In the Commercial Court judgment, Popplewell J had set out 11 principles which he considered applied to determine whether a benefit should be taken into account in such situations. Longmore LJ considered that Popplewell J had based his decision on the following three of these principles, the relevance or application of which Longmore LJ disagreed with:
- Where the benefit arises from something which the claimant could have done of his own accord, irrespective of the breach, this indicates that the breach is not sufficiently causative for the benefit to be taken into account. In this case, there was a dispute on this issue, as to whether the owners could have sold the vessel while it was subject to an existing charterparty. In any event, Longmore LJ considered that this was a side issue. The real question was whether the sale in 2007 (rather than waiting until 2009) was actually caused by the breach, and whether this was by way of mitigation of the damage caused by the breach. If so, then regardless of what the owners could theoretically have done, the benefit they obtained by selling the vessel in 2007 should be taken into account.
- For the benefit to be taken into account, it is not enough there is a causal link i) between the breach and the mitigating step, and ii) between the mitigating step and the benefit. There must be a direct causal link between the breach and the benefit. Neither Longmore LJ nor Clarke LJ (giving his own reasoning separately) considered this ‘elaborate’ test to be necessary. The simpler test that, Clarke LJ preferred, was that the benefit must “arise from the consequences of the breach”, which the arbitrator had been entitled to find had been the case.

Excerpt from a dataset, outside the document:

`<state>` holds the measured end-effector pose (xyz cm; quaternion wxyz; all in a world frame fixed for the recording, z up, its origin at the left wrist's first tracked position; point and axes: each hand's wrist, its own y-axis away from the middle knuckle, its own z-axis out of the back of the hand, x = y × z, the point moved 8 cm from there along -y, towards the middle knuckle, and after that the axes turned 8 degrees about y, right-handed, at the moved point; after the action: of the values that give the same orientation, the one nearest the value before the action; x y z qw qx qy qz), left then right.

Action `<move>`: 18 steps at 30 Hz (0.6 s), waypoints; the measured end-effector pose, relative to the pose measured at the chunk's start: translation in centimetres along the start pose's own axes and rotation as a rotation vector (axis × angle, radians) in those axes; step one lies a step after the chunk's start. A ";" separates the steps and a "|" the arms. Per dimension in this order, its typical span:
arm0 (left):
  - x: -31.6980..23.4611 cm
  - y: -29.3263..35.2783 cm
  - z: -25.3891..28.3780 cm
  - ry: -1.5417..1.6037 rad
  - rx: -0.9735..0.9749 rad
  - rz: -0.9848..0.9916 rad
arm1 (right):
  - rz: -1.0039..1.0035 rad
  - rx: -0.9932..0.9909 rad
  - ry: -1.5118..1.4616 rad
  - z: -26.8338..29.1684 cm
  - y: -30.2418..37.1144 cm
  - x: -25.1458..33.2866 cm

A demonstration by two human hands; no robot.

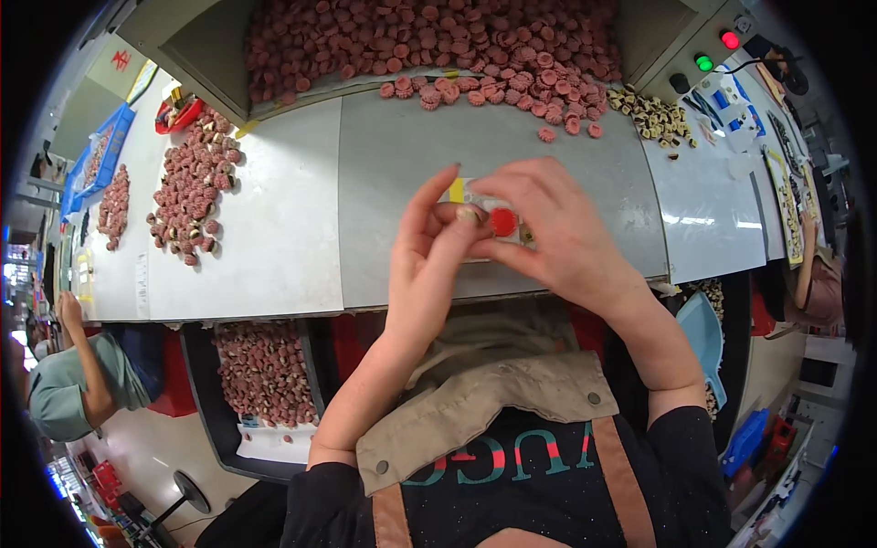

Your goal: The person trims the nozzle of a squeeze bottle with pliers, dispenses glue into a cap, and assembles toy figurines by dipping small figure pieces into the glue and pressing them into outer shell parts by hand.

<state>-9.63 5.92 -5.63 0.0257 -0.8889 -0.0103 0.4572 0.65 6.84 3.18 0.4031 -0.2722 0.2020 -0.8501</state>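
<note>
Both my hands meet over a small pale fixture (457, 191) with a yellow strip, near the front edge of the worktable. My left hand (429, 242) is closed, thumb against fingers, around something small and dark that I cannot make out. My right hand (562, 228) curves round a bright red disc (503, 221) on the fixture. Its thumb and fingers are apart, and no held thing shows between them. Beside the right hand's fingers sits a small dark-and-cream piece (526, 235). The fingers hide part of the fixture.
Ridged pink caps (429, 41) fill a bin ahead and spill onto the table. Small dark-and-cream pieces (653, 114) lie far right. Pink pieces with pale parts (194, 187) lie left; a black tray (265, 370) below holds more. Co-workers sit at both sides.
</note>
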 end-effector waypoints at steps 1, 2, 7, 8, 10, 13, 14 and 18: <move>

- It would be contrary to fairness and justice if the defendant were to be allowed to take benefit from an action that the claimant had taken for his own benefit. Longmore LJ considered that the search for legal principle in this area is elusive, but the arbitrator had been entitled to base his decision on the fundamental principle that a claimant should be placed in the position that it would have been in had there been no breach. Looked at on the whole, the owner had made a considerable profit from the actions that they took, which were by way of mitigation of loss and arose from the charterer’s breach.
The Court of Appeal therefore found that the arbitrator’s original decision should stand. It was not asked, and did not need to decide, whether it would have arrived at the same decision. The important point was that the decision which the arbitrator reached was not based on an error of law, and was therefore one that he was entitled to reach.

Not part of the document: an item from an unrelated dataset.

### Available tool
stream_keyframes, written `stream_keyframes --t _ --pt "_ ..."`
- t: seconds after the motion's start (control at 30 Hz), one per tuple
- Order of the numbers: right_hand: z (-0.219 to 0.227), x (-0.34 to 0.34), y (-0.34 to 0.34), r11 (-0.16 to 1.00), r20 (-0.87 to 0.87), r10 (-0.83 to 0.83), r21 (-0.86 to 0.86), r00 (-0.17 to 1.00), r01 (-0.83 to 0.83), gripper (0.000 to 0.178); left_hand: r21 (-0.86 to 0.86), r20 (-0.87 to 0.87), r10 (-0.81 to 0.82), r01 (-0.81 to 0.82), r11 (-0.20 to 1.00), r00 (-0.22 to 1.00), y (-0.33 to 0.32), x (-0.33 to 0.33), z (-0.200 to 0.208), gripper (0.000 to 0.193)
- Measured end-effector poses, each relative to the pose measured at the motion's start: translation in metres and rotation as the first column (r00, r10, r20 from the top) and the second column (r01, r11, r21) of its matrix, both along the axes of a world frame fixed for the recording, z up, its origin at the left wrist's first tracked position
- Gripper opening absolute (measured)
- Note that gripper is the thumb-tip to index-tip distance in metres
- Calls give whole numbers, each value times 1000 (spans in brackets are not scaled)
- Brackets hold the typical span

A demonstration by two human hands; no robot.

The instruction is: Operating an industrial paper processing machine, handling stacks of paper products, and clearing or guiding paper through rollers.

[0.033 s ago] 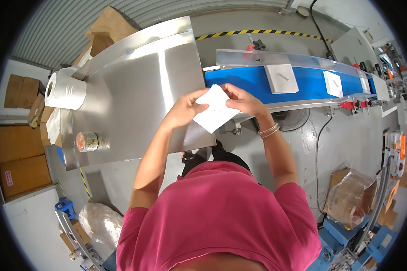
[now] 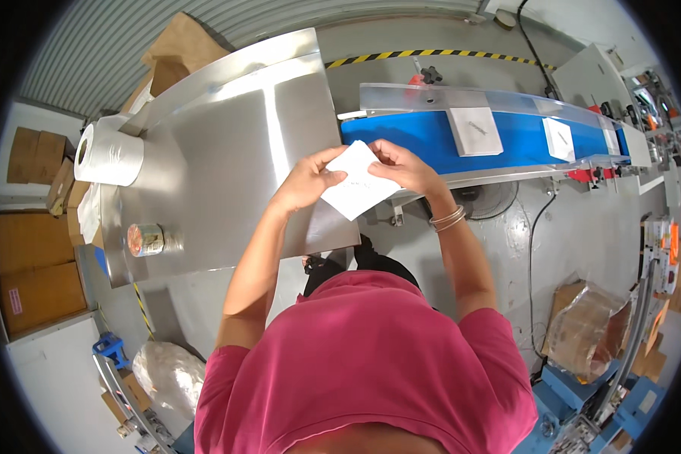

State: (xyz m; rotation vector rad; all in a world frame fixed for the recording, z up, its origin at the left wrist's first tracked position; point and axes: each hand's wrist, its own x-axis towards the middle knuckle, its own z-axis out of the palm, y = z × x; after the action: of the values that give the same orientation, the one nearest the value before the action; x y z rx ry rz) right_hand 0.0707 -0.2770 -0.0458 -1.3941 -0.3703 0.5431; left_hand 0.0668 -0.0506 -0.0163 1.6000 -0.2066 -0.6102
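Both hands hold a small stack of white square papers (image 2: 358, 187), turned with one corner toward me, above the gap between the steel table and the conveyor. My left hand (image 2: 307, 181) grips its left corner, thumb on top. My right hand (image 2: 405, 168) pinches the upper right edge, thumb on the face; its fingers are partly hidden behind. Faint dark marks show on the top sheet. On the blue conveyor belt (image 2: 408, 136) to the right lie a similar white square stack (image 2: 476, 142) and another white square (image 2: 558, 140) farther along.
The steel table (image 2: 212, 166) spreads to my left, bearing a big white roll (image 2: 110, 153) and a small tape roll (image 2: 145, 239). Clear guards (image 2: 401, 96) line the conveyor. A plastic-covered carton (image 2: 586, 325) stands at the lower right, a cable (image 2: 532, 250) on the floor.
My right thumb has slid inward across the top sheet, and the stack has tilted slightly, showing its marks more plainly. The nearer square on the belt appears slightly farther right.
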Motion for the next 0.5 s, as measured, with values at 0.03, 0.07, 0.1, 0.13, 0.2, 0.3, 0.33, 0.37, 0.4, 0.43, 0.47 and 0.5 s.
stream_keyframes --t 0.03,0.07,0.1,0.13,0.2,0.3,0.33,0.37,0.4,0.43,0.47,0.5 --pt "-4 2 3 1000 3 -11 2 1000 11 40 -36 -48 5 -7 999 999 -1 5 -4 45" --pt "-10 5 5 988 12 -121 -98 993 122 36 -34 -43 -9 7 999 999 0 9 -6 45" --pt "-18 7 6 951 31 -236 -198 971 238 33 -9 -55 49 -50 999 997 0 12 -10 45" --pt "-24 10 3 944 36 -262 -200 964 264 33 13 -63 102 -102 995 993 -2 16 -10 46" --pt "-35 19 -5 792 193 -484 -318 853 521 32 97 6 102 -103 990 995 -5 20 -11 47" --pt "-41 28 -38 527 452 -561 -451 693 720 35 119 62 233 -239 964 970 1 19 -20 49" --pt "-46 30 -52 481 459 -574 -481 678 733 42 116 70 194 -202 973 978 3 16 -20 49" --pt "-52 27 -61 449 466 -602 -474 648 757 42 175 83 165 -177 968 983 5 14 -23 48" --pt "-49 24 -65 195 682 -510 -503 525 842 45 235 98 141 -160 959 985 10 11 -27 47" --pt "-48 18 -74 -80 845 -344 -461 409 884 49 244 107 117 -140 960 987 14 8 -37 45" --pt "-40 11 -76 -76 819 -410 -469 402 880 52 256 117 97 -124 959 988 20 3 -47 42" --pt "-35 4 -77 -88 824 -435 -440 363 894 52 195 51 100 -108 975 994 26 -2 -52 36"
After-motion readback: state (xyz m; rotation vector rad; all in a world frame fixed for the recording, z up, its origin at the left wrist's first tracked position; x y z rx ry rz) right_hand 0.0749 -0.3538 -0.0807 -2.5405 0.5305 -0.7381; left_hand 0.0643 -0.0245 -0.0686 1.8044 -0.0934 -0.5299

Longmore LJ and Clarke LJ were at pains to point out that it is difficult to formulate a set of rigid legal principles governing this aspect of mitigation of loss. Popplewell J had attempted to do so, setting out 11 principles which he then applied to the facts. These principles were not adopted by the Court of Appeal, which preferred the simpler formulation set out above.
This is likely to leave litigants less certain as to whether a judge will give credit for benefits alleged to have resulted from action taken to mitigate a breach of contract. To determine this issue, a court will be looking at all of the surrounding circumstances to arrive at a “common sense overall judgment” on the sufficiency of the causal connection between breach and any benefit.
Arbitrators or courts of first instance have a reasonably wide discretion to decide whether a benefit should be taken into account. Following Fulton, appeal courts are less likely to interfere with this discretion.